What you are asked to do: Count the lines below containing "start"; state the number only.

Given records:
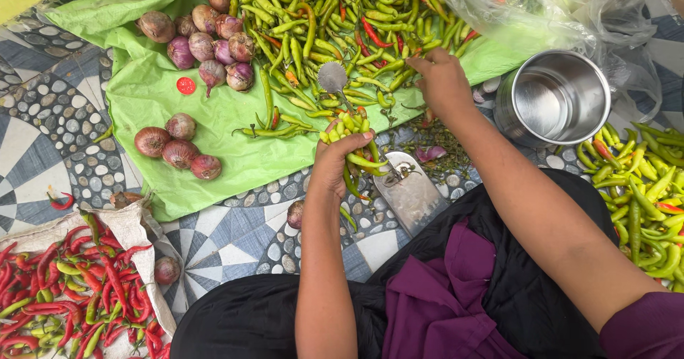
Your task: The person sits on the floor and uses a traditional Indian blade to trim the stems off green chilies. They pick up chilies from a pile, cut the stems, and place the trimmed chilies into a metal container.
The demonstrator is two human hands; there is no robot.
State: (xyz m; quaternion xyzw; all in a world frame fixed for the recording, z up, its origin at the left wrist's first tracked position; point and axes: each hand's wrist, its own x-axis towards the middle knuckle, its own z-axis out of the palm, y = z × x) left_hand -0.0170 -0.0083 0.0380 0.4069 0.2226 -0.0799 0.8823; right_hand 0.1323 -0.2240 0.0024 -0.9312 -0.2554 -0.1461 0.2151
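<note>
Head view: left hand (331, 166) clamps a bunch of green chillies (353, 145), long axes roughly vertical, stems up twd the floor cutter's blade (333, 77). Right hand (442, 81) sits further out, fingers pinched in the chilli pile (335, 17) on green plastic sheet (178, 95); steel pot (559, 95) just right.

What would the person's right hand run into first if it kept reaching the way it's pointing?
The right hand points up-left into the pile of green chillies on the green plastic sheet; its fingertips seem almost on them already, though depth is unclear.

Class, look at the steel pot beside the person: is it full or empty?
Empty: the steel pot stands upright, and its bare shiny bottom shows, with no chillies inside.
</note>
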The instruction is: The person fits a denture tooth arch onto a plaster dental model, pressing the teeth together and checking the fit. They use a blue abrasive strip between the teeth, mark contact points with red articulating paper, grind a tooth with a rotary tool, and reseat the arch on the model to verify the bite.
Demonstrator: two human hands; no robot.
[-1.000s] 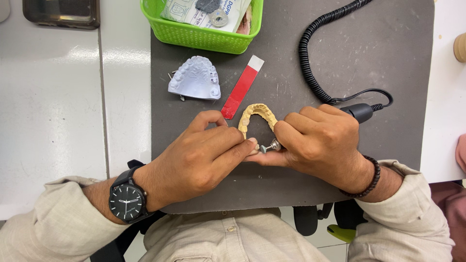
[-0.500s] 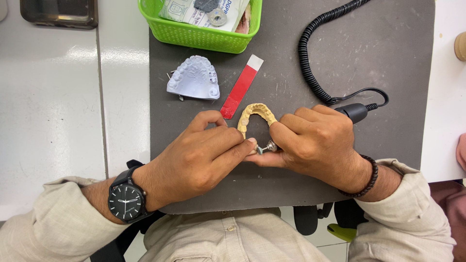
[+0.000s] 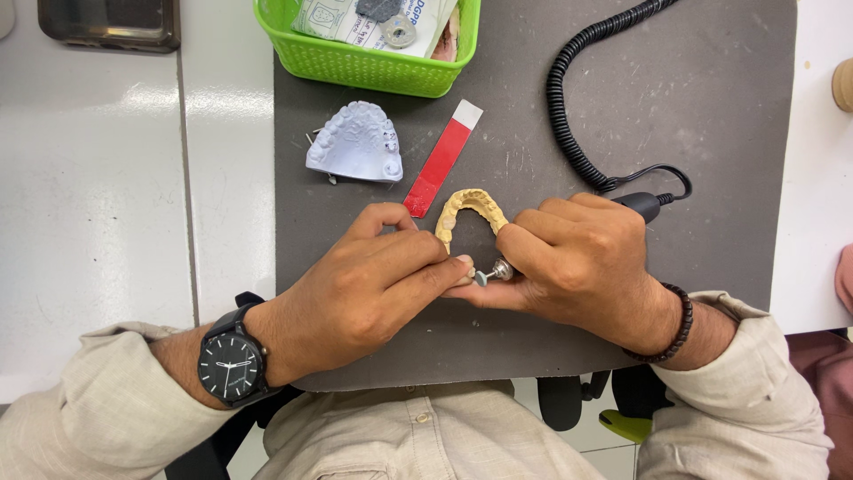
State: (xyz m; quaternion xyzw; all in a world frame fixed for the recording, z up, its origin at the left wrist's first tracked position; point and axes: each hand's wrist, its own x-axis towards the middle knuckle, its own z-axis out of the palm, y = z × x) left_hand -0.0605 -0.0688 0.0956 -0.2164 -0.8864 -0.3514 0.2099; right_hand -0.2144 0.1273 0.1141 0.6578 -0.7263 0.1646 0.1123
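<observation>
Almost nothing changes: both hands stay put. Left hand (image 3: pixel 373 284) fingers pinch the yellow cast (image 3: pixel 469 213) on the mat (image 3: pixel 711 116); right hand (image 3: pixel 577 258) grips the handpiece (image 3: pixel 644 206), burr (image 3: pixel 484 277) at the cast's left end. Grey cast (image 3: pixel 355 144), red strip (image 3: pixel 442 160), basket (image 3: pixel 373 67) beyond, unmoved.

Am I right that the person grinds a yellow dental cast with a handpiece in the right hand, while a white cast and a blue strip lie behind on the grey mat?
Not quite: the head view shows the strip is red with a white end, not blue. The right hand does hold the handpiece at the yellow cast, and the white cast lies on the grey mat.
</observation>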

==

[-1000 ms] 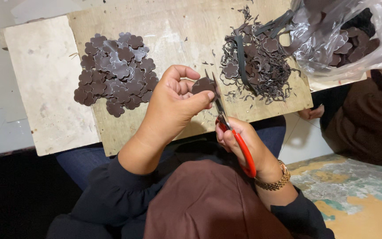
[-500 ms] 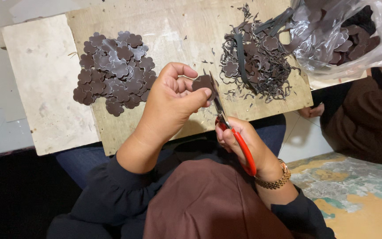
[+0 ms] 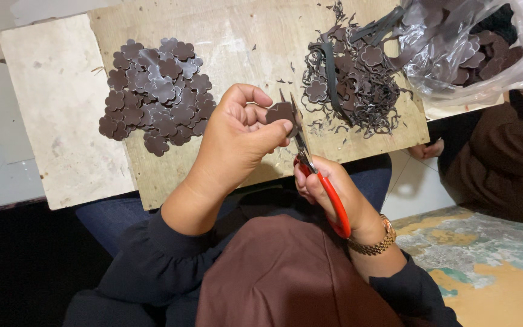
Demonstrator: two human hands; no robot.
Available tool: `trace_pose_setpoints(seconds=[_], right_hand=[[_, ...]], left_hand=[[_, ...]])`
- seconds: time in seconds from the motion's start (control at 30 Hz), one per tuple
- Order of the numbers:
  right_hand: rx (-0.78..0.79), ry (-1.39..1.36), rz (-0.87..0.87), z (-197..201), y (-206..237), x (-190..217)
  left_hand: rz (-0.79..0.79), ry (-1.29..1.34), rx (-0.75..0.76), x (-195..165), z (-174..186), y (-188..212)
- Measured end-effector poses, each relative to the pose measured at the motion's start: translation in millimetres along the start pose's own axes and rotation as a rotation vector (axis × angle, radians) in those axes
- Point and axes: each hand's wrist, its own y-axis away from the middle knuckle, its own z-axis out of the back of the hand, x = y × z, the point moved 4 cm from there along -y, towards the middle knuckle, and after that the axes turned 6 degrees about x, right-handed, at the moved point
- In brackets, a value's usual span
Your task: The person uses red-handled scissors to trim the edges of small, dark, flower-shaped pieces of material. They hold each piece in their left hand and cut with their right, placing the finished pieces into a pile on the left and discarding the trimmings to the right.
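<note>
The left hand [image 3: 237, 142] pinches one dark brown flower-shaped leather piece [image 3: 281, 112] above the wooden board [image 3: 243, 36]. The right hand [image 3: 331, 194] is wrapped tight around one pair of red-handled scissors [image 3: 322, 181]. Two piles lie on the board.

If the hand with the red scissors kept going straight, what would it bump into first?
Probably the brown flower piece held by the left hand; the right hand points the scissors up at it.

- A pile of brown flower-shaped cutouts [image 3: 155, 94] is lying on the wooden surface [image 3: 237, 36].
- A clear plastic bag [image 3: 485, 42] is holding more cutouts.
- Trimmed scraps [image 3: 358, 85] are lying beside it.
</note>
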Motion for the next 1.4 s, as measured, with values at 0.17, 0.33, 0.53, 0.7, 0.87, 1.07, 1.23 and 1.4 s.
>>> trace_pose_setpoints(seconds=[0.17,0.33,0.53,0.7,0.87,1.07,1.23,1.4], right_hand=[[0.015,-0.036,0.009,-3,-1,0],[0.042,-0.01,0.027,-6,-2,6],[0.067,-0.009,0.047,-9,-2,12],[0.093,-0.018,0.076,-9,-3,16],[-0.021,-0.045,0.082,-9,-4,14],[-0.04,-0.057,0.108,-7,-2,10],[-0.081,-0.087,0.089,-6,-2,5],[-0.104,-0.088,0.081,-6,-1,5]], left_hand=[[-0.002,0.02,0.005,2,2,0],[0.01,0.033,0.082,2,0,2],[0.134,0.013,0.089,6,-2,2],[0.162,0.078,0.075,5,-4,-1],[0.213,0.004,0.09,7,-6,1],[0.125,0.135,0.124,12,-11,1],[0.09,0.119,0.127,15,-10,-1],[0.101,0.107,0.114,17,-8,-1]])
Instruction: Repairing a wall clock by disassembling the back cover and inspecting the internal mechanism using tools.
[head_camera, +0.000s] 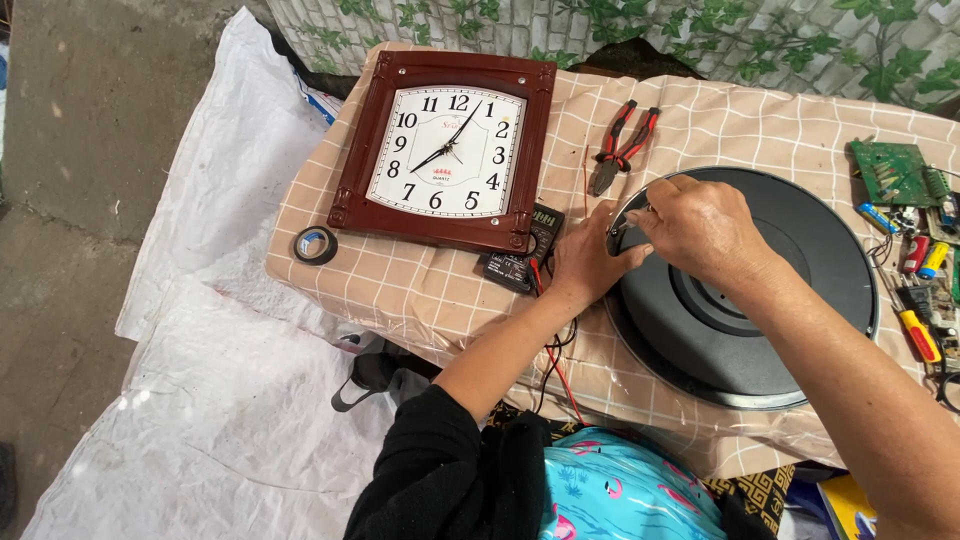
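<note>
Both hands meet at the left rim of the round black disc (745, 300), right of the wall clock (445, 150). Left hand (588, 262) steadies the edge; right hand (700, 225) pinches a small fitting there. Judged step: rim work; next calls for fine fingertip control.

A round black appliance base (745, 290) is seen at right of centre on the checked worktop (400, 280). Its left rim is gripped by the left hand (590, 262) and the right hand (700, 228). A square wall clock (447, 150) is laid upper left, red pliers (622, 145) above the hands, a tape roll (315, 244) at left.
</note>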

Response to this task: 2